The task. In the records below, the line with "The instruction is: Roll" opens the range and the line with "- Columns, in" closes it; print that range exactly and nothing else.

Provided data.
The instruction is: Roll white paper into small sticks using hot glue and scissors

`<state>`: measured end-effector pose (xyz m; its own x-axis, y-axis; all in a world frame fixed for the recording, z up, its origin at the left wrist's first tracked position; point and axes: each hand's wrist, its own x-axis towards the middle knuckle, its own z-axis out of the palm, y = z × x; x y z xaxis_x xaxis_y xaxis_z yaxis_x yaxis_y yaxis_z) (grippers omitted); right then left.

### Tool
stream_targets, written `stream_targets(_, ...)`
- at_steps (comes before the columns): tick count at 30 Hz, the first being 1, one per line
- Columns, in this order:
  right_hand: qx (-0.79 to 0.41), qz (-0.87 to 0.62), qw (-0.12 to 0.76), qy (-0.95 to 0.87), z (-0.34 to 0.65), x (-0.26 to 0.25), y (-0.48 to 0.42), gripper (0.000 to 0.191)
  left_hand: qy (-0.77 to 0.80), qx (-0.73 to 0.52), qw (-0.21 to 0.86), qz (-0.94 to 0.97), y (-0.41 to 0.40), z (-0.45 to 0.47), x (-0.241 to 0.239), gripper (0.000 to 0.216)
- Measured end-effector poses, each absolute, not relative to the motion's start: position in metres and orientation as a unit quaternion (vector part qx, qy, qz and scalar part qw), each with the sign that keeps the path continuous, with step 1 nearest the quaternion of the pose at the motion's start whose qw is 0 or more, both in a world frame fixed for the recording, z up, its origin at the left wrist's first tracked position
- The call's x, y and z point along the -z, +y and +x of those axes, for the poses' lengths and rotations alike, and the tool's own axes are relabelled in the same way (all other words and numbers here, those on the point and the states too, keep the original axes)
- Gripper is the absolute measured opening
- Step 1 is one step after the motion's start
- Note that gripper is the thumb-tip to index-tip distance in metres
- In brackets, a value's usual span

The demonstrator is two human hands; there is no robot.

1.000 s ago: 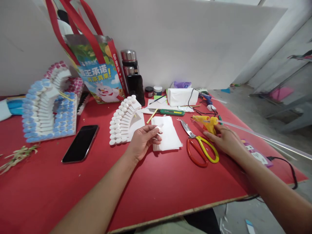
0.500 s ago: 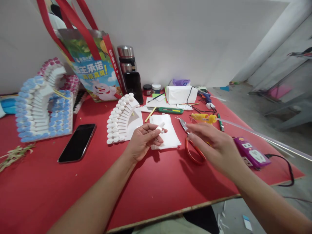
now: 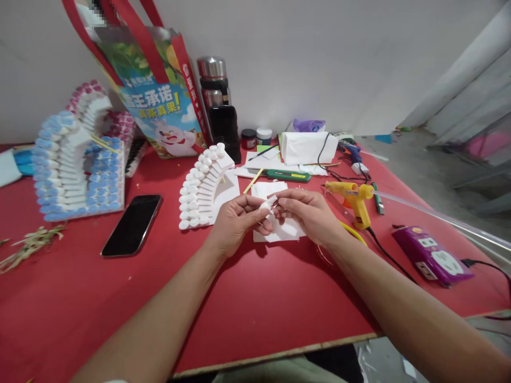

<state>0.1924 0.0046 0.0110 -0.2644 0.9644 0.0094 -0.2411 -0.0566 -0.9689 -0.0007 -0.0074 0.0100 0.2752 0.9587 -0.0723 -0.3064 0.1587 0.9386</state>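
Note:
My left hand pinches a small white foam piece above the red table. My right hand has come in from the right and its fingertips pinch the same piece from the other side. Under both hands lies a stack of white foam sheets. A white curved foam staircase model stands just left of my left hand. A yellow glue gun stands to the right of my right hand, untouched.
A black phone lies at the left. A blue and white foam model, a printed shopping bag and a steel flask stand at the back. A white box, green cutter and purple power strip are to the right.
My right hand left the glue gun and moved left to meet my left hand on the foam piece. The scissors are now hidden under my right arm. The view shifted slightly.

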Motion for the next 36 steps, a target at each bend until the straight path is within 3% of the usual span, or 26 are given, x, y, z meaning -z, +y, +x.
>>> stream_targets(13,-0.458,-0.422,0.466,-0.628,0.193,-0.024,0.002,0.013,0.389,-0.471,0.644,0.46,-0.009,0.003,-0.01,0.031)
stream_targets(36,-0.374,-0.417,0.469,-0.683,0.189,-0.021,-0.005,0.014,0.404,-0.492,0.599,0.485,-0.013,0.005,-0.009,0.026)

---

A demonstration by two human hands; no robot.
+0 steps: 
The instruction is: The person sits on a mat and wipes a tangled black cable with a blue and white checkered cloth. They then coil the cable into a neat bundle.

Task answer.
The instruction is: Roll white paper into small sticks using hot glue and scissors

`<state>`: measured end-effector pose (xyz m; its own x-axis, y-axis; all in a world frame fixed for the recording, z up, its origin at the left wrist's first tracked position; point and axes: each hand's wrist, its own x-axis towards the middle knuckle, its own z-axis out of the palm, y = z × x; x y z xaxis_x xaxis_y xaxis_z yaxis_x yaxis_y yaxis_z) (grippers omitted); right then left.

### Tool
stream_targets, written `stream_targets(_, ...)`
- at_steps (comes before the columns): tick count at 30 Hz, the first being 1, one per line
- Columns, in this order:

Nothing else is left to add to this answer.